* **What is required**
Starting with the first line of the listing, quote each line exactly until and including the one with "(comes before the", leaving pictures out.

* **Collected material**
-- -- --

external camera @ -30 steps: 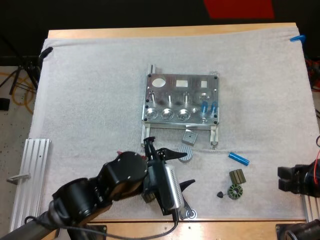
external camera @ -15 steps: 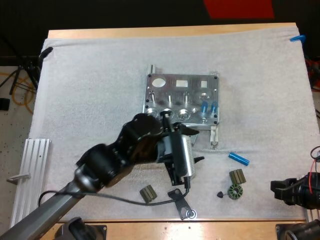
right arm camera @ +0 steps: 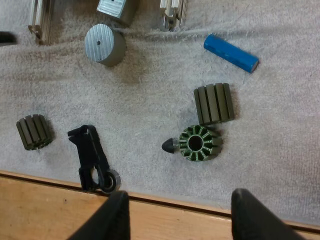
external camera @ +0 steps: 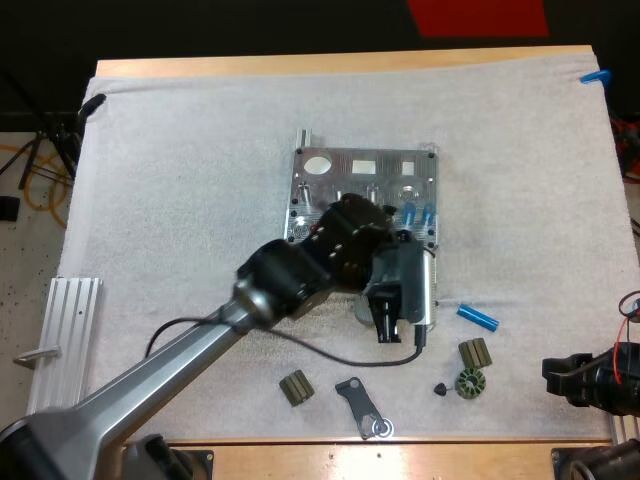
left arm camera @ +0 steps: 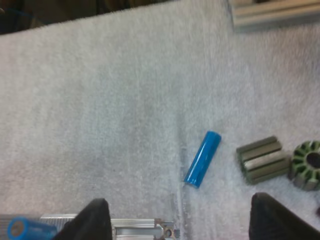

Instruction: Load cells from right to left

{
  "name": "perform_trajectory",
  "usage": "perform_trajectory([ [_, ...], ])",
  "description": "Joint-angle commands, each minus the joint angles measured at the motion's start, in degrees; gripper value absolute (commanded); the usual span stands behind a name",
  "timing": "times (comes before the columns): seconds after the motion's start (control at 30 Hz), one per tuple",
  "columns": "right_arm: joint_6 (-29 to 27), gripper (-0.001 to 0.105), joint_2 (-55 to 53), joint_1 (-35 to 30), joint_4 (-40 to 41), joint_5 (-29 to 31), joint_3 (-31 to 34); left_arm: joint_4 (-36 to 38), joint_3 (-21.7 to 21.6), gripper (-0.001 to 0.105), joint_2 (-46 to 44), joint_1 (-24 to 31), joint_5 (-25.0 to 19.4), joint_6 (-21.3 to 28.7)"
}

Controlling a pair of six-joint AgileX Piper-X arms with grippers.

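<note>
High view: left end effector hovered over the fixture's near right corner; loose blue cell lay just right of that corner.
Left wrist: fingers apart, empty, cell just beyond fixture.
Right wrist: right end effector spread, empty, well apart from fixture.

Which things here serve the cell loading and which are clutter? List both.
For the job: metal fixture, blue cells standing in it, loose blue cell.
Lying about: two ribbed green blocks, green toothed ring, black cone, black bracket, round metal puck.
</note>
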Motion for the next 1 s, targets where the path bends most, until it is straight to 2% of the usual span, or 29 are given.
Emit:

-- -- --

* **Reply to the task**
external camera @ -30 steps: 
external camera @ -15 steps: 
right arm camera @ +0 steps: 
external camera @ +0 steps: 
left arm camera @ +0 steps: 

Instruction: Load cells from right to left

{
  "name": "perform_trajectory",
  "usage": "perform_trajectory([ [_, ...], ])",
  "description": "Joint-angle commands, each minus the joint angles measured at the motion's start, in degrees; gripper value absolute (commanded); the usual span stands behind a name",
  "timing": "times (comes before the columns): seconds after the motion's start (control at 30 Hz), one per tuple",

This output is now finished.